What to work on: All of the listing, from first line to last, should be output exactly; the pictures stay out.

++++++

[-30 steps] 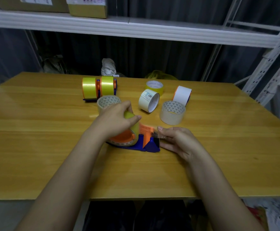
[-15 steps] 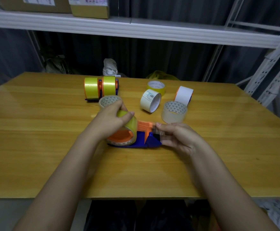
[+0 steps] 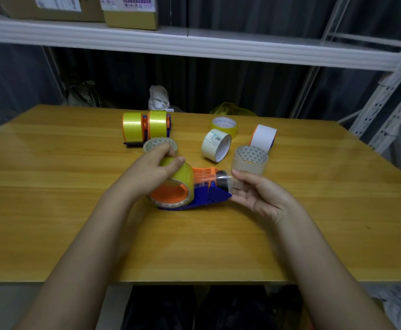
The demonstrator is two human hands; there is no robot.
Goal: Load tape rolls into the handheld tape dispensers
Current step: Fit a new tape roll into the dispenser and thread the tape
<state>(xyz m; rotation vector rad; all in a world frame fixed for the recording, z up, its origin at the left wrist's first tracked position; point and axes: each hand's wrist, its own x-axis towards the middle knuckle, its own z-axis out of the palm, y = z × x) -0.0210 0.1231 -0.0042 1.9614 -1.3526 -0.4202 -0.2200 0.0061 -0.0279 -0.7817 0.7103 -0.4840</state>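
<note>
A blue and orange tape dispenser [image 3: 202, 196] lies on the wooden table [image 3: 51, 186] at the middle. A yellowish tape roll [image 3: 182, 177] sits on its orange hub. My left hand [image 3: 151, 172] grips the top of that roll. My right hand [image 3: 259, 194] pinches the clear loose tape end [image 3: 225, 181] drawn over the dispenser's front. Behind stand two loaded dispensers with yellow rolls [image 3: 144, 127].
Loose rolls lie beyond the dispenser: a clear one [image 3: 250, 159], a cream one [image 3: 216, 145], a white one [image 3: 264, 136], a yellow one [image 3: 224, 125] and another clear one [image 3: 156, 144] behind my left hand. A white shelf [image 3: 194, 44] runs overhead.
My right hand has pulled the tape end away from the roll, over the dispenser's front, and turned palm-up. My left hand stays on the roll.
</note>
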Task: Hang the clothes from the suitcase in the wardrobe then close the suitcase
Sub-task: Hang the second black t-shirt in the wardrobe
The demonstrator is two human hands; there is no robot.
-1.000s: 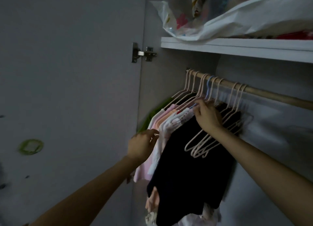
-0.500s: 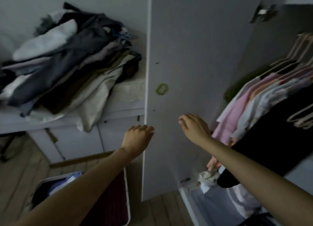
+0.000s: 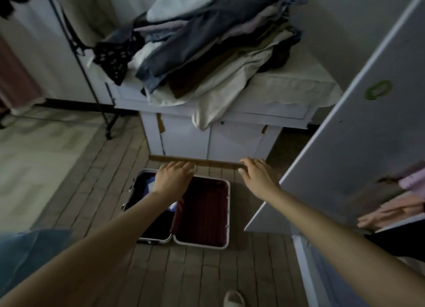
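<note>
- Head view: suitcase (image 3: 202, 212) lies open on the floor (image 3: 184, 272), centre frame, dark clothes (image 3: 158, 224) in its left half, blurred.
- Left hand (image 3: 173, 177) above it, grip loose, fingers spread, holding nothing.
- Right hand (image 3: 258, 176) alike, beside wardrobe door (image 3: 358, 134) at right.
</note>
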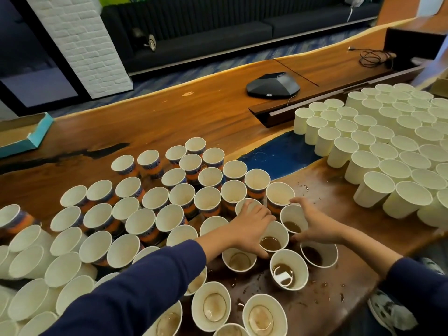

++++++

Answer space:
[-30 steps] 
[-15 steps] 
[+0 steps] 
The demonstrator is two human hands; there is no robot.
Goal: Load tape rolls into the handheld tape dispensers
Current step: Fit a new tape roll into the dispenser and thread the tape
<state>(xyz m; rotation vector rad; all in a world frame fixed for the recording, z up, its origin at the left wrist's first tracked position; point and axes: each hand's wrist, its own x-axis towards the middle knuckle, its own z-axis out of the palm, y = z × x) -0.0210 0.1231 -0.0042 1.9614 -1.3526 -0.4202 -0.2200 0.0061 -0.0279 -0.7817 0.7103 -0.4840</state>
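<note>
A blue and orange tape dispenser [image 3: 202, 196] lies on the wooden table [image 3: 51, 186] at the middle. A yellowish tape roll [image 3: 182, 177] sits on its orange hub. My left hand [image 3: 151, 172] grips the top of that roll. My right hand [image 3: 259, 194] pinches the clear loose tape end [image 3: 225, 181] drawn over the dispenser's front. Behind stand two loaded dispensers with yellow rolls [image 3: 144, 127].
Loose rolls lie beyond the dispenser: a clear one [image 3: 250, 159], a cream one [image 3: 216, 145], a white one [image 3: 264, 136], a yellow one [image 3: 224, 125] and another clear one [image 3: 156, 144] behind my left hand. A white shelf [image 3: 194, 44] runs overhead.
My right hand has pulled the tape end away from the roll, over the dispenser's front, and turned palm-up. My left hand stays on the roll.
</note>
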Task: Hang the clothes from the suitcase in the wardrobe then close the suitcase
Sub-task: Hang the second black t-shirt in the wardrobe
The demonstrator is two human hands; there is no robot.
-1.000s: 
-0.500s: 
+0.000s: 
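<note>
- Head view: suitcase (image 3: 202, 212) lies open on the floor (image 3: 184, 272), centre frame, dark clothes (image 3: 158, 224) in its left half, blurred.
- Left hand (image 3: 173, 177) above it, grip loose, fingers spread, holding nothing.
- Right hand (image 3: 258, 176) alike, beside wardrobe door (image 3: 358, 134) at right.
</note>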

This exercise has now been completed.